▼

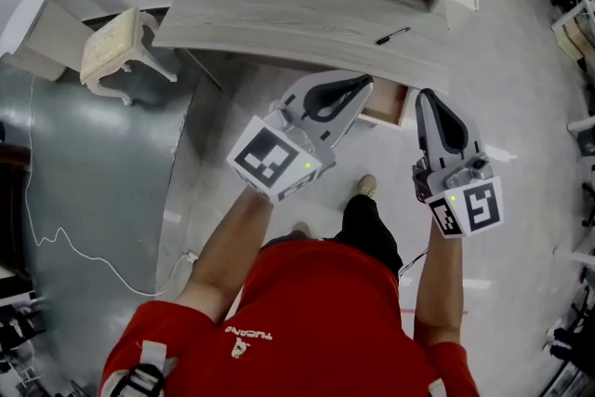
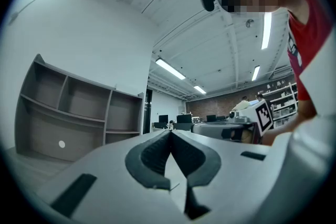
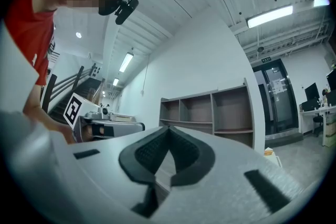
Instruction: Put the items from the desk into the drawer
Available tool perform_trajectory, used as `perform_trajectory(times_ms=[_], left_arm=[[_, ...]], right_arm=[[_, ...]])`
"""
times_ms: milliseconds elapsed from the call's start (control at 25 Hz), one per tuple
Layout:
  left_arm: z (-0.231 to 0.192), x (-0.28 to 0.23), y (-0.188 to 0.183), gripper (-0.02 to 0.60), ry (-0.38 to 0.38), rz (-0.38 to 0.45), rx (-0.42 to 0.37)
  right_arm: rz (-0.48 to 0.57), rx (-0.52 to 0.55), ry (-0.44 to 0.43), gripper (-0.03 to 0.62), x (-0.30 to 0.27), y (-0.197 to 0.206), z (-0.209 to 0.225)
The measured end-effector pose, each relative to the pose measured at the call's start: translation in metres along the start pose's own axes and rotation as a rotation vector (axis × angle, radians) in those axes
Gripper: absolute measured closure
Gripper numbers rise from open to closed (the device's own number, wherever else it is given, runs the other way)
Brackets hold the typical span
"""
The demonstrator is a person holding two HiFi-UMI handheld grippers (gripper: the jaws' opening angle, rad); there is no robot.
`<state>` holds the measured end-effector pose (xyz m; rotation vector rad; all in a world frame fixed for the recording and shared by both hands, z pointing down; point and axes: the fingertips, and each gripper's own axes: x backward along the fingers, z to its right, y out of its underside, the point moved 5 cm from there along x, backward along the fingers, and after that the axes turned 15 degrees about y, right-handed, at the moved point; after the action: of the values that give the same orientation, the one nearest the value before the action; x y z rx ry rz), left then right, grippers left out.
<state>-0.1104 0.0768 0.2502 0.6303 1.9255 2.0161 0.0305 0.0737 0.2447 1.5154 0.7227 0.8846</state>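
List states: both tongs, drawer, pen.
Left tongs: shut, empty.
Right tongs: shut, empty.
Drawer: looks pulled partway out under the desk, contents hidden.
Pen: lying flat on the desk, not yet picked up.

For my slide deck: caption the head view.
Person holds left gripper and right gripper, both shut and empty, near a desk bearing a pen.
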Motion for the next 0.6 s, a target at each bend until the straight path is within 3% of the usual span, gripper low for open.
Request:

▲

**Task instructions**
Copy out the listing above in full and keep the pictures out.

**Task result**
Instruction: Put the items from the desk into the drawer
Available tool perform_trajectory, used as `perform_trajectory(times_ms=[_], left_arm=[[_, ...]], right_arm=[[_, ...]])`
"""
times_ms: milliseconds elapsed from the call's start (control at 25 Hz), one per tuple
Layout:
  left_arm: z (-0.231 to 0.192), x (-0.28 to 0.23), y (-0.188 to 0.183), gripper (-0.02 to 0.60), ry (-0.38 to 0.38), rz (-0.38 to 0.45), rx (-0.42 to 0.37)
  right_arm: rz (-0.48 to 0.57), rx (-0.52 to 0.55), ry (-0.44 to 0.43), gripper (-0.03 to 0.62), x (-0.30 to 0.27), y (-0.197 to 0.206), z (-0.209 to 0.225)
The measured end-effector pose, each relative to the pose measured at the call's start: translation in metres along the start pose's own axes and rotation as a rotation vector (axis × angle, radians) in those axes
Gripper: absolute measured closure
Gripper numbers rise from open to closed (the device's own number, wherever else it is given, runs the other way)
Brackets hold the typical span
"""
The demonstrator is a person holding two HiFi-UMI handheld grippers (gripper: the jaws' opening angle, rad); there is no robot.
`<state>` holds the measured end-effector pose (xyz m; rotation vector rad; all in a world frame fixed for the recording and shared by both hands, z pointing down; point and axes: the fingertips, and each gripper's own axes: x backward along the fingers, z to its right, y out of its underside, the point moved 5 cm from there along x, backward along the fingers, and after that the axes turned 15 degrees about y, right-handed, at the moved point; after the action: of the values that give the same orientation, the one nearest the value before the action; x y z rx ry rz), left then right, grippers left out.
<state>-0.1104 0.0768 0.2502 0.6303 1.9255 2.0161 0.0305 0.0737 0.2447 1.5154 0.7227 0.8846</state>
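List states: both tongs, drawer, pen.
Left tongs: shut, empty.
Right tongs: shut, empty.
Drawer: looks pulled partway out under the desk, contents hidden.
Pen: lying flat on the desk, not yet picked up.

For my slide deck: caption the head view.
Person holds left gripper and right gripper, both shut and empty, near a desk bearing a pen.
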Motion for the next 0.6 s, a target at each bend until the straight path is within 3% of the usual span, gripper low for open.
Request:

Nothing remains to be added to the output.